Erlang has always been interesting to me, but in an academic sense, mostly as it always has seemed too good to be true. You hear these mythical up-times on servers written in Erlang, pure message passing model, process model built in, not bolted on, OTP allowing for building of highly cluster-able manageable servers. The language from which the nirvana of a concurrent, 99.99999% (Yes that's right, five 9s) up time servers is born.

And yet, in industry, writing something in Erlang gets eye-rolls and sighs about academia. Even I have been guilty of this. But even the system I architect-ed and have actively developed for the last 3 years has to deal with all the problems which Erlang proposes to if not solve, at least help with greatly.

But I didn't choose Erlang to write it in, and even if I did I knew my SVP or CTO would't go for it. Hell, if I think about it now, after I know a lot more about Erlang than I did a couple of weeks ago (though I would just like to be clear, I am very much at newb level), would I have chosen Erlang? No, I wouldn't.

Why?  Well the truth of the matter is that there are factors outside the technical realm which make it impractical, while the team started off small and in an area which fairly deep pool of engineers. The idea of being able to find 3-4 senior engineers who were proficient in Erlang would of been a nightmare.

While reflecting on this, I can't help but feel déjà vu, 3 years ago, I wrote the prototype of our next generation product in Go, and I remember sitting down and having the discussion which language the system should be written in, carry on with Go? Or go with Java? Well, we went with Java, there were some technical reasons, Go at the time wasn't anywhere near as performant compared to Java as it is today. But realistically, we knew we could get the java developers and when we brought our other development team over, even though they didn't know Java, they could pick it up easily.

What I find ironic about this is we went with the Java, Scala, Akka. Why Akka? Because it follows the actor model, promotes immutable message passing, allows us to develop complex relationships. It gives us concurrency, clustering, supervision tress, sound familiar huh? As Java moved from 6 to 7 and then 8, we see more and more functional programs paradigms come into the language.

The actor model has been around on this earth longer than I have, along with Lisp. Haskell came out when I was 6 years old, the ideas and paradigms they represent are entering the lexicon of the average developer and they seem to be doing so at an increasing rate.

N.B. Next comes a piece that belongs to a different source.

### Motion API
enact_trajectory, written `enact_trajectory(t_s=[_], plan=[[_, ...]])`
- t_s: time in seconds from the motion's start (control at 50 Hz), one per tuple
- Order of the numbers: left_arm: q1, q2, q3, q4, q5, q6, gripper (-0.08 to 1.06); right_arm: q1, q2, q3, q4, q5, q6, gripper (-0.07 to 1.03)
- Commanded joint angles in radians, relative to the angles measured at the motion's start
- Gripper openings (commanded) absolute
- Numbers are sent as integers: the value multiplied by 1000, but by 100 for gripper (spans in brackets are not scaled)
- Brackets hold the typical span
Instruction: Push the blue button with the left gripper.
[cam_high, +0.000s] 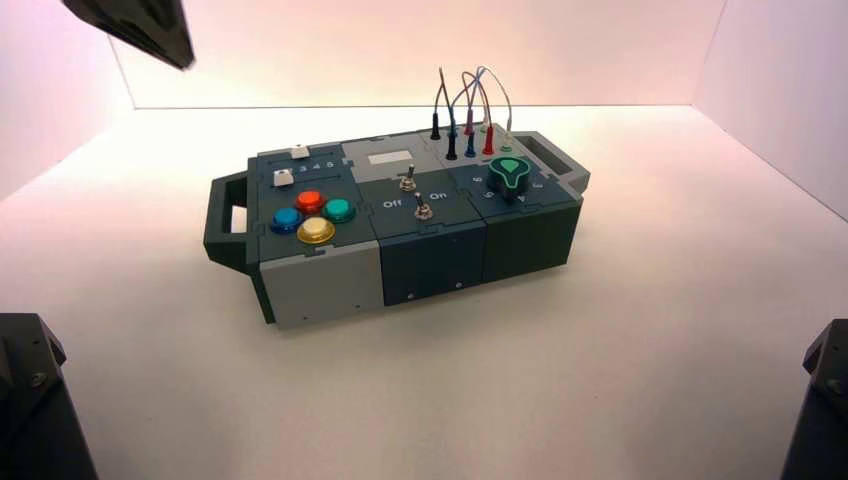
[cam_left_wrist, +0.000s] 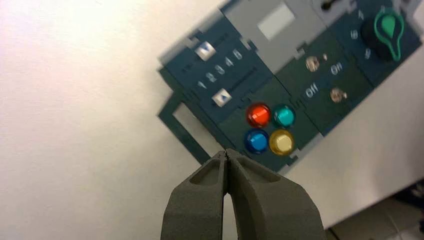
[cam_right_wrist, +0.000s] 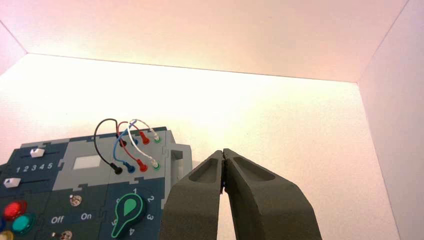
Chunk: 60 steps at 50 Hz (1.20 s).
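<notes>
Four round buttons cluster on the left end of the box, and the blue button is the one nearest the box's left handle, its dome facing straight up. Beside it sit the red button, the teal-green button and the yellow button, all close together but apart. Behind the cluster lie two sliders with white caps. The left gripper hangs high above the table, off the handle end of the box, its fingers pressed together on nothing, well clear of the blue button. The right gripper, likewise clenched and empty, waits beyond the box's right end, near the green knob.
</notes>
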Motion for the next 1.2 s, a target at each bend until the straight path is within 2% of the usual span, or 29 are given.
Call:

It's really now with the advent of sheer scale of processing and the amount of communication even the most trivial application needs to do that we are turning to the "new" models, which happen to be old models developed by visionaries.

Would I ever develop a commercial product using Erlang? I honestly don't know,  but I do expect every engineer in our group to be familiar with the paradigms it espouses.  The more problems I try to solve the more I realize there is very little which someone smarter than me hasn't already come across and has either algorithm / data structure to solve it, or has written a white paper on how to tackle it.

It's enough to make you wonder if there really are new frontiers? Or just new mappings to make new frontiers like old ones.